Tim Ahli FoKSBI Sumut – Ir. Herawati, N, M.MA mengingatkan bahwa Surat Tanda Daftar Budidaya (STD-B) perlu segera direalisasikan sebagai indikator keberadaan lahan pekebun dan bukti “pengampunan” sebelum PP UUCK diterbitkan. 

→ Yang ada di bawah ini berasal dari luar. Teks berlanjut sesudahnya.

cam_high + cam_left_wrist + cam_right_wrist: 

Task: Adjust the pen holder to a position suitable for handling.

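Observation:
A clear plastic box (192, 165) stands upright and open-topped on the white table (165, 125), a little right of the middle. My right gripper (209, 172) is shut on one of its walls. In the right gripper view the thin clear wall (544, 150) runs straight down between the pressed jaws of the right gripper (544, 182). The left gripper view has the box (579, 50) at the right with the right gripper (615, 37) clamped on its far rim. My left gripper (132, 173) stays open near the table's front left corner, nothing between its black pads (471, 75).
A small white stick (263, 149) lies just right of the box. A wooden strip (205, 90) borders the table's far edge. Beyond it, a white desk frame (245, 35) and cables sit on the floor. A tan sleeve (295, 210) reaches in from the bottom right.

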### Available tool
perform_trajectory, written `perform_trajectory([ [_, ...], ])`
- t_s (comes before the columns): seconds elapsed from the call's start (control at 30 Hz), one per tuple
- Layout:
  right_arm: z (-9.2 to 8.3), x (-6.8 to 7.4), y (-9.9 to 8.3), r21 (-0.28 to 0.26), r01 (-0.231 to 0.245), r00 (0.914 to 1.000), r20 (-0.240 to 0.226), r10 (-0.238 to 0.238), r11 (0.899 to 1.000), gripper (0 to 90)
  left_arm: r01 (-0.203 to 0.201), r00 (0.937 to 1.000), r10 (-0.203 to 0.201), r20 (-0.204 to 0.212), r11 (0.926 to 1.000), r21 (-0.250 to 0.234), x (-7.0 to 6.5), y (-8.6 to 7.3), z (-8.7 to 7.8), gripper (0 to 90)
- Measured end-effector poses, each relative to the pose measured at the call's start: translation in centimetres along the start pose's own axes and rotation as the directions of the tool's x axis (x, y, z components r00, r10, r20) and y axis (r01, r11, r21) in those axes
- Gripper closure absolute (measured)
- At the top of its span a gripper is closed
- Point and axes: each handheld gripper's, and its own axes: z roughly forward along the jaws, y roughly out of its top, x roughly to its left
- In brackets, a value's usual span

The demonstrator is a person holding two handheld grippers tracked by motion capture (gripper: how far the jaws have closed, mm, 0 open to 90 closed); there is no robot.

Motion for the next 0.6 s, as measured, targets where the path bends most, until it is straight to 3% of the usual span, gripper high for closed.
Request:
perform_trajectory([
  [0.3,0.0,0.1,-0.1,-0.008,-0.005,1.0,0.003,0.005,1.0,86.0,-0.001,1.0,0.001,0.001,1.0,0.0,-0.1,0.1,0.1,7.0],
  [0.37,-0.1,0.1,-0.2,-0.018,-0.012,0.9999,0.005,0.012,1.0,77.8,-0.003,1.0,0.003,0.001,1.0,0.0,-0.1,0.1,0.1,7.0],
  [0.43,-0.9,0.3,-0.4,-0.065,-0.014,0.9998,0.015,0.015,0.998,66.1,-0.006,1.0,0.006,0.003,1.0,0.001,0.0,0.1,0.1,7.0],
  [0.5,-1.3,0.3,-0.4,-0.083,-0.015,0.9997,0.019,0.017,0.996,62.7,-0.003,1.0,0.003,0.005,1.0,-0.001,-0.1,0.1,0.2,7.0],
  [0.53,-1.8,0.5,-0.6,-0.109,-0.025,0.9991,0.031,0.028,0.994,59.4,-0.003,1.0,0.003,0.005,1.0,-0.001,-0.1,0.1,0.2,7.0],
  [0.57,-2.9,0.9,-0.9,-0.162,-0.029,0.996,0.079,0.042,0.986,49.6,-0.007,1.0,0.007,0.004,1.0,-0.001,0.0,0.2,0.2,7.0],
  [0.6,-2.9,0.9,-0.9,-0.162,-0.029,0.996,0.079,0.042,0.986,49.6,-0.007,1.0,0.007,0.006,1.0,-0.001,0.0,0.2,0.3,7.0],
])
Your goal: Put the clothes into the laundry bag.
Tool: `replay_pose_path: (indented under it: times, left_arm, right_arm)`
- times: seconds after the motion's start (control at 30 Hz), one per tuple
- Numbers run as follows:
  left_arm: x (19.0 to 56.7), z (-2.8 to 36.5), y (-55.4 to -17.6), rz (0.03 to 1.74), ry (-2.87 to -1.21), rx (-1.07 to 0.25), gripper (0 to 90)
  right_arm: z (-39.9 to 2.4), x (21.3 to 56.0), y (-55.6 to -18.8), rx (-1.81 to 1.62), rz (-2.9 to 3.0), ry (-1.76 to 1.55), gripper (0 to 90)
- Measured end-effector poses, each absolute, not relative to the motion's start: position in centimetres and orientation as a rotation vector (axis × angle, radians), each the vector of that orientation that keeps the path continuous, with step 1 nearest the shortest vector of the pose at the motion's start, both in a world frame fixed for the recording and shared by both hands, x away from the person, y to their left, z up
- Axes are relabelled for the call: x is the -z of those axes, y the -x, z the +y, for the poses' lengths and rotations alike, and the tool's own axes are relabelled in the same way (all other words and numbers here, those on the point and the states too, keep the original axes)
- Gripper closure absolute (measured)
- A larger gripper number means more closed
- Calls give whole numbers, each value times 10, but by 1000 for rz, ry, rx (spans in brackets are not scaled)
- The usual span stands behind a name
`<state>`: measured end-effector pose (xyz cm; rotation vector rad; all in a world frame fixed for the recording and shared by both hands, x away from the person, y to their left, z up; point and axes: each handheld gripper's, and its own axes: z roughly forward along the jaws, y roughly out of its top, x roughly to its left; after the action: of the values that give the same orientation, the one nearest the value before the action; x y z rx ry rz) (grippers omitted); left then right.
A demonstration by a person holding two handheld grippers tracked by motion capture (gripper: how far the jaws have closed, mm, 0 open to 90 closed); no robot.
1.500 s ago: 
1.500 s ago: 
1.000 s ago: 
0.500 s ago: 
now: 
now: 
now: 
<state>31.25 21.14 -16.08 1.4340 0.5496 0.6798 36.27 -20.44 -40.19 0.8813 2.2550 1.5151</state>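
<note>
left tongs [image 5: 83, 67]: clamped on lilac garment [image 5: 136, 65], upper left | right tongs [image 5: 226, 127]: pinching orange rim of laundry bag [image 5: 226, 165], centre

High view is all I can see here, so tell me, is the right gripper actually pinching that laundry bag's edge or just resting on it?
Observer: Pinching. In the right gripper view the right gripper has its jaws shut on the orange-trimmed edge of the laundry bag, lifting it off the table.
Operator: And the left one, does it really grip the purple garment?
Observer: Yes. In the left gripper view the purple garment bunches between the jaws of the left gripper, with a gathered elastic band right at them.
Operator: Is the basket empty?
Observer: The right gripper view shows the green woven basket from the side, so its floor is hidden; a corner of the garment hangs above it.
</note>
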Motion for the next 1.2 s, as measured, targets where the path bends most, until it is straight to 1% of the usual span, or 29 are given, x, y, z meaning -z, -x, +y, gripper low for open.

Apkasindo Sumut – Ir. Gus Dalhari Harahap menyatakan siap melakukan Sertifikasi ISPO asal pokok permasalahan termasuk legalitas lahan pekebun diselesaikan. Di Sumut, setidaknya 300 ribuan hektar lahan terindikasi dalam kawasan hutan. “Di RPP disebutkan bahwa kawasan hutan adalah kawasan yang sudah ditetapkan, sementara pekebun kelapa sawit justru terindikasi di kawasan yang masih dalam status penunjukan, bahkan belum diselesaikan proses penataan batas hingga temu-gelang yang kemudian perlu dikukuhkan. Harapannya, tata batas kawasan hutan di Provinsi Sumut ini segera diselesaikan agar status kawasan hutan dapat dipastikan dan diharapkan agar RPP UUCK tetap berpihak kepada pekebun”, tekan Gus Dalhari.

Perwakilan dari Direktorat Pengukuhan dan Penatagunaan Kawasan Hutan, Ditjen Planologi Kehutanan dan Tata Lingkungan, Kementerian Lingkungan Hidup dan Kehutanan – Christianto Ginting meyakinkan peserta diskusi bahwa semangat UU No. 11/2020 tentang Cipta Kerja dan RPP-nya adalah penyelesaian status kebun kelapa sawit yang terindikasi dalam kawasan hutan. Permasalahan akan dituntaskan dengan beberapa penapisan yaitu akomodir, akomodir dengan denda, akomodir dengan konsep konservasi, dan sanksi.

Menutup acara, Ir. Nazli, M.MA mengingatkan bahwa persiapan penyelesaian legalitas lahan perlu dilakukan dengan pemetaan tata regulasi dan tindak lanjut sesuai kewenangan. Kolaborasi multi-pihak adalah kunci kesuksesan Sertifikasi ISPO serta untuk mencapai  target 70% produksi minyak kelapa sawit bersertifikat di tahun 2024 sebagaimana tercantum dalam Peraturan Gubernur Nomor 14 Tahun 2020.